Dire, Ne pas dire
Dire, Ne pas dire • Bonheurs et surprises
(07/09/2017)
(07/09/2017)
La boîte de buis, la boussole et le ciboire
Le nom buis est issu du latin buxus, qui désignait à la fois cet arbuste et le bois qu’on en tirait. Par métonymie, buxus devint le nom d’objets fabriqués dans cette matière : toupie, flûte, peigne, damier, échiquier, etc.
De buxus a été tirée une forme buxis, qui désignait, elle, une boîte taillée dans le buis. Ce nom changea peu à peu de forme et de sens, puisqu’au Moyen Âge on le retrouve sous les formes buxida, mais aussi buxta, busta, bustia pour désigner un reliquaire. Comme l’étymologie du mot s’était un peu perdue et que les reliquaires n’étaient plus nécessairement fabriqués en buis, on peut lire dans les textes médiévaux tantôt bustam argenteam, « reliquaire en argent », busteam cristallinam, « reliquaire en cristal », buxta eburnea, « reliquaire en ivoire ». En passant du latin médiéval à l’ancien français, forme et sens vont encore évoluer : notre buxita va devenir d’un côté une boiste, l’ancêtre du nom boîte (notons au passage que l’anglais box a la même origine), et d’un autre côté une broisse ou boisse, une bogue, celle-ci étant considérée comme un étui, comme une boîte renfermant la châtaigne. On lit ainsi dans Guillaume d’Angleterre, de Chrétien de Troyes :
« Ne savez vous que la chasteigne, /Douce et plaisant ist de la broisse Aspre et poignant… ? » (Ne savez-vous pas que la châtaigne, qui est douce et agréable, sort de la bogue, qui est rude et piquante… ?)
Le nom de l’arbuste, buxus, est également à l’origine du verbe deboissier, qui signifie sculpter du buis puis toute sorte de bois. Se sont ensuite ajoutés à ce premier sens ceux de « travailler » et de « décrire » : « Ensi devisent et deboissent / Les armes de ces qu’il conoissent », lit-on dans Lancelot. L’espagnol nous empruntera d’ailleurs cette forme verbale et en fera dibujar, qui signifie « dessiner ».

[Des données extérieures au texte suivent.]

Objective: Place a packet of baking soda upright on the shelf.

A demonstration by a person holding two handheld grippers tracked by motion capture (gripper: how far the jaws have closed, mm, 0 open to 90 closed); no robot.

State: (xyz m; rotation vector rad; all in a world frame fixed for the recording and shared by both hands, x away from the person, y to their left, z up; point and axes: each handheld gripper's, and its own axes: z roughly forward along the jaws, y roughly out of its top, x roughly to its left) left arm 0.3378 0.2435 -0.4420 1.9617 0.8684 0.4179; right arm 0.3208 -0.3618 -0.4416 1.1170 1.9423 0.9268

Les formes de latin médiéval évoquées plus haut ont donné naissance aux dérivés buxtula, bustula, bussula, qui signifient tous « petite boîte ». En passant du latin à l’italien, ces noms ont évolué en bussolo et bossolo, à l’origine de petits vases de bois, mais aussi en bussola, que nous avons emprunté pour en faire notre « boussole », celle-ci étant ainsi nommée parce que, jadis, cet instrument était placé dans une petite boîte de bois.
Tous ces termes sont d’origine populaire, mais le latin buxus avait un équivalent grec puxos, de même sens, dont l’évolution est comparable à celle du mot latin puisqu’il est à l’origine du nom puxis, désignant une boîte de buis que l’on utilisait pour conserver des médicaments et des onguents. Par la suite ce nom devint celui de boîtes de différentes matières où l’on serrait des objets de valeur. Le français emprunta ce nom, par l’intermédiaire du latin pyxis, sous la forme pyxide. On le rencontre d’abord, au xve siècle, en anatomie pour désigner les cavités dans lesquelles se logeaient, aux articulations, les têtes des os. Par analogie, en botanique, la pyxide désigne une capsule dont la partie supérieure se soulève comme un couvercle pour libérer les graines qu’elle contient. Mais elle est surtout connue dans la liturgie chrétienne comme étant un petit coffret rond où sont conservées les hosties consacrées. Cette pyxide appartient comme le calice et le ciboire, avec lesquels on la confond souvent, à l’ensemble des vases sacrés utilisés dans la liturgie.
Intéressons-nous pour finir au mot ciboire qui est un bel exemple de remotivation étymologique. Il nous vient du latin ciborium, qui le tenait du grec kibôrion. Ce dernier pouvait désigner la fleur ou le fruit du nénuphar. Il s’est employé ensuite par analogie de forme pour désigner un vase sacré destiné à recevoir les hosties consacrées, mais aussi, par un phénomène de renversement semblable à celui déjà vu pour la coupole, au dais qui couvre la chaire. Comme ce ciboire était destiné à recevoir le corps du Christ, offert en nourriture aux fidèles, et que son étymologie s’est peu à peu perdue, on a cru faussement, mais avec beaucoup de bon sens, qu’il venait du latin cibum, « nourriture ».
Notons pour conclure que l’autre vase sacré, le calice, a connu une évolution semblable à celle du ciboire, puisqu’il tire son nom du latin calix, « vase, coupe », nom que les latins rattachaient au grec kalux, « enveloppe de la fleur ».